You see that ***really thick red line*** heading north-west from Cambridge? That indicates lots and lots of road traffic. That grey dot on the far left of the slide image that is inside the square represents Peterborough. That thin green line is the Fenland line that links Peterborough to Ely. What would a fast electric train service be like that could link Cambridge and Peterborough in 45 minutes? Inevitably it wouldn’t be a shuttle service – it would need to be part of a more extended service starting further south/east (Possibly from Liberpool Street Station, London via Chelmsford, Sudbury, and Haverhill?) and terminating further north (Lincoln?) Either way, have browse through the New Adlestrop Railway Map

Above – Peterborough’s current and former rail lines from the New Adlestrop Railway Map

Below – from the New Adlestrop Map you can see how a line between Sudbury and Great Shelford via Haverhill could link up – although inevitable obstacles such as built-over lines mean it would not be a reinstatement of the old line.

Above – a Braintree-to-Stansted Airport link might form part of a southern intercity service that increases resilience of the transport network when the Cambridge-Liverpool Street line goes down south of Bishop’s Stortford.

North of Peterborough the poor connections make things even harder for people and the economies of the towns

The Boston-Spalding line was closed I think in the Beeching era.
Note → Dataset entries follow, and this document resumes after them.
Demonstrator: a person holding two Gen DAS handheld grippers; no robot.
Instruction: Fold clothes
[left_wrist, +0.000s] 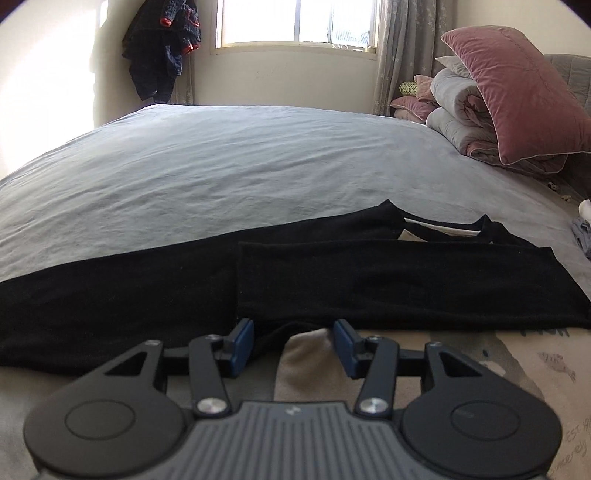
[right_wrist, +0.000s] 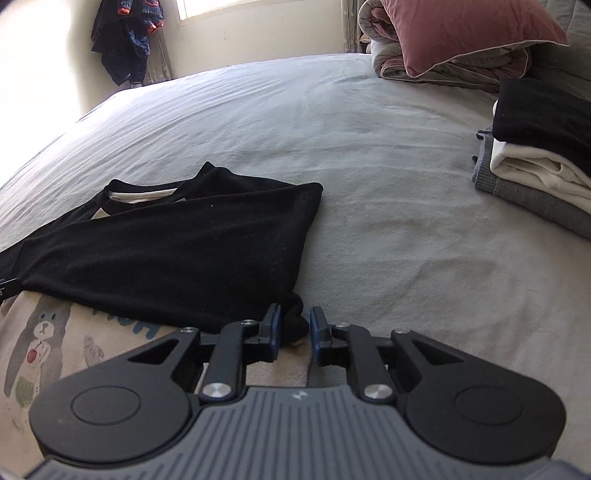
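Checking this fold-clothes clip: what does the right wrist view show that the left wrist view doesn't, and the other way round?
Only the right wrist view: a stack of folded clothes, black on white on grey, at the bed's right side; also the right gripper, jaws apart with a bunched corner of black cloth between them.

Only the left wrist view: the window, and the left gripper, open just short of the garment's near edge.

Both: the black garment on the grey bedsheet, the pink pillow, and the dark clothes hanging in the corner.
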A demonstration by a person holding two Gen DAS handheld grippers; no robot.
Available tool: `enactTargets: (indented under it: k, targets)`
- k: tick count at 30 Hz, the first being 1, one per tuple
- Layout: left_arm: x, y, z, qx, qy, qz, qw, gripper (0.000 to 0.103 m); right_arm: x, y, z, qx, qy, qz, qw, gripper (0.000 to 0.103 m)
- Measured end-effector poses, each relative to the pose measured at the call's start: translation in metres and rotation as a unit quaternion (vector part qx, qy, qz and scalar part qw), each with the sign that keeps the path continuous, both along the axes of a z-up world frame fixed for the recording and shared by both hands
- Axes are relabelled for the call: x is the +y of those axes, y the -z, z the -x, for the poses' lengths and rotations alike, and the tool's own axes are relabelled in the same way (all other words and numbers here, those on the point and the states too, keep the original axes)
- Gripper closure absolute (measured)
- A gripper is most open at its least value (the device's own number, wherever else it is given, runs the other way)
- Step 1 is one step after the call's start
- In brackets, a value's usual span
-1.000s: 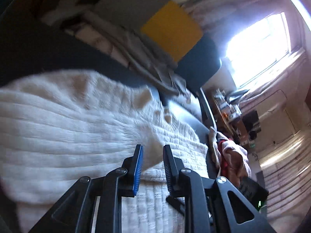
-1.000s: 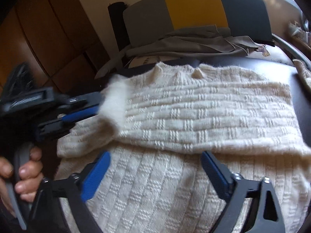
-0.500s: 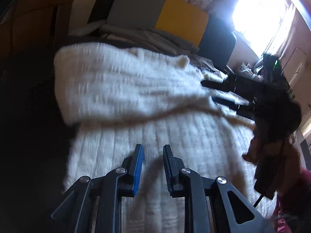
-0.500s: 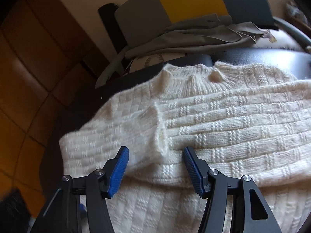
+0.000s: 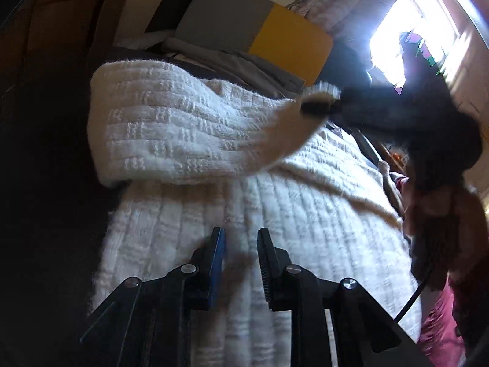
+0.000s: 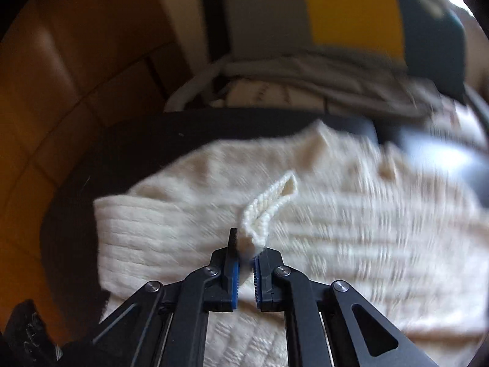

Re-connecting that line could help reconnect an otherwise cut-off part of England with services terminating either at the seaside resort of Skegness or at the famous port of Grimsby.

Above – from G-Maps here. Such things are in the realms of fantasy and wouldn’t be completed in my lifetime based on the current systems, but it gives an indication of the sort of scale that I think Cambridge and Peterborough need to be thinking on in order to deal with their very different economic problems.

Food for thought?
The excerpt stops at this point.